That's why I made Jolie a writer. I was kind of yelping against a particular current in UK literary culture, which has upset me in recent years. Anti-intellectualism and misogyny go hand in hand to block the work of fiction writers, particularly when they're women, to write about lives other than their own, or to write well about their own life in the context of fiction. You have it in your own literary culture I'm sure, but it is dismaying to watch the way we don't allow women to be novelists and clobber them around the head with the kind of biographical fallacy. It happens everywhere, but it upsets me in the UK when there have been books that I’ve greatly admired either as a publisher or a reader, and then see them reviewed as if they're autobiography.
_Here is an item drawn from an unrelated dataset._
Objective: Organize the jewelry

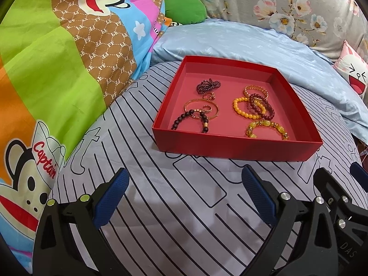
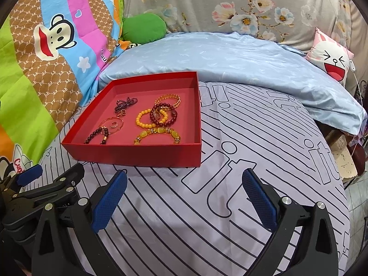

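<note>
- Left gripper (image 1: 185, 192) low over the striped bedsheet (image 1: 174, 207), jaws spread wide, nothing between them; blue pads (image 1: 112, 194) angled outward.
- Right gripper (image 2: 184, 193) alongside, same low pose, jaws likewise released and empty; its edge visible at lower right of the left wrist view.
- Both pointed at the red box (image 1: 234, 148), lidless, resting flat on the sheet just ahead of the fingertips, apart from them.
- Inside the box: dark beaded necklace (image 1: 208, 85) bunched at the back, gold bangle (image 1: 201, 108) with a small ring within, black bead bracelet (image 1: 191, 120) at front left.
- On the box's right side: yellow bead bracelet (image 1: 248, 109), dark red bead bracelet (image 1: 262, 105) overlapping it, gold chain bracelet (image 1: 255, 90) behind, yellow stone bracelet (image 1: 266, 128) in front.
- Beyond: pale blue pillow (image 2: 230, 55), floral fabric (image 2: 230, 4), cartoon monkey quilt (image 1: 57, 69) at left, green plush (image 2: 143, 27), pink cartoon cushion (image 2: 331, 57) at right.
</note>
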Motion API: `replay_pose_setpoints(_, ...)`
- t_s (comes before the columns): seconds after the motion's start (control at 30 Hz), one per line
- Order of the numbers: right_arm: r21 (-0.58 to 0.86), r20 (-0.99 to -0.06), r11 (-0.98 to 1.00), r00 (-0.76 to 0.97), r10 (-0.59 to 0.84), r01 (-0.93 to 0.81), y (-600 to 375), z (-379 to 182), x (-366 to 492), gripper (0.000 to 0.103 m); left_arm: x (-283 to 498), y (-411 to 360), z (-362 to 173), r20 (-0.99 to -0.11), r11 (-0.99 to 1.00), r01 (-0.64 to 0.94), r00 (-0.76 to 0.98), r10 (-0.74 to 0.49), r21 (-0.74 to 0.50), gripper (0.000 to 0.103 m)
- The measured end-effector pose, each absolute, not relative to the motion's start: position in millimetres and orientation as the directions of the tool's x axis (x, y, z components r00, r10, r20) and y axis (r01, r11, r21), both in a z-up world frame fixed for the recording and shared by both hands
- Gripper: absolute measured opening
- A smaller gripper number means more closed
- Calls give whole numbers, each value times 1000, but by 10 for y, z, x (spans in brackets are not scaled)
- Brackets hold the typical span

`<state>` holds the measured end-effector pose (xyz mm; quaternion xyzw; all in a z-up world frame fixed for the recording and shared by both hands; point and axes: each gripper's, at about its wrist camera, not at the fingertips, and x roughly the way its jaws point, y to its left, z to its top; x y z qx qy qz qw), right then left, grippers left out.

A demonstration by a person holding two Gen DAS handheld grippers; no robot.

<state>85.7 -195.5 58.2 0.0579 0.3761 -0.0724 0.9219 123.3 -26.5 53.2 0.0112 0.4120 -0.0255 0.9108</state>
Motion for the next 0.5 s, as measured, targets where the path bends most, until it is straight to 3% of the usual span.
replay_pose_setpoints(0.5,54,-702,982,706,-91,180,-1967,579,851,97,1235,-273,505,-757,998,65,653,-35,10,94)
I wanted to set her up as a little case study of that, but I realized I didn't need to get bogged down in the type of work she makes, or even the type of person she is. You can do that kind of deftly with that one kind of tabloid thing where it's like, let's look at the woman who writes this work, behind the mask as it were. I see that as the manifestation of the whole critical impasse anyway, that kind of moralistic judgement.  

I saw Sally Rooney interviewed at the Toronto Public Library a few weeks ago, and she was saying that she purposely tries to abstain from revealing too much about her personal life, and that she feels like she's disappointing people when she reveals that her books aren't based on true stories, and that she just makes them all up.  

Even still, there will be this desperate desire for personal information, an, "Oh yes, someone found out Sally Rooney lives with her partner who is a teacher, he must be Connell." Or Sally Rooney must be writing for him or around him. The desperation to do that is an astonishing thing in 2019, X many years after postmodernism, a hundred years since Virginia Woolf. It's quite extraordinary that fixation, almost fetishization, of the biography, is still so powerful in literary culture. And how boring, of all the things you could talk about with Sally's works, that that is a thing that people want to talk about. It's sort of crushing. It's a way to kill the possibilities of the form as well. The novel should be one of our most radical forms but you'd never guess from a lot of literary engagement.

So, my next question is, are you Lanny?

Who stole me? [Laughs]

Besides society, of course.

God, I've never thought about that. I did get stolen!

From who!

It's not funny. I've never thought about this. These questions are really unlocking me. I got stolen at the Oxford Covered Market when I was about eight or nine years old, yeah. I was just chewing my jumper, not really paying attention, and this guy just led me away.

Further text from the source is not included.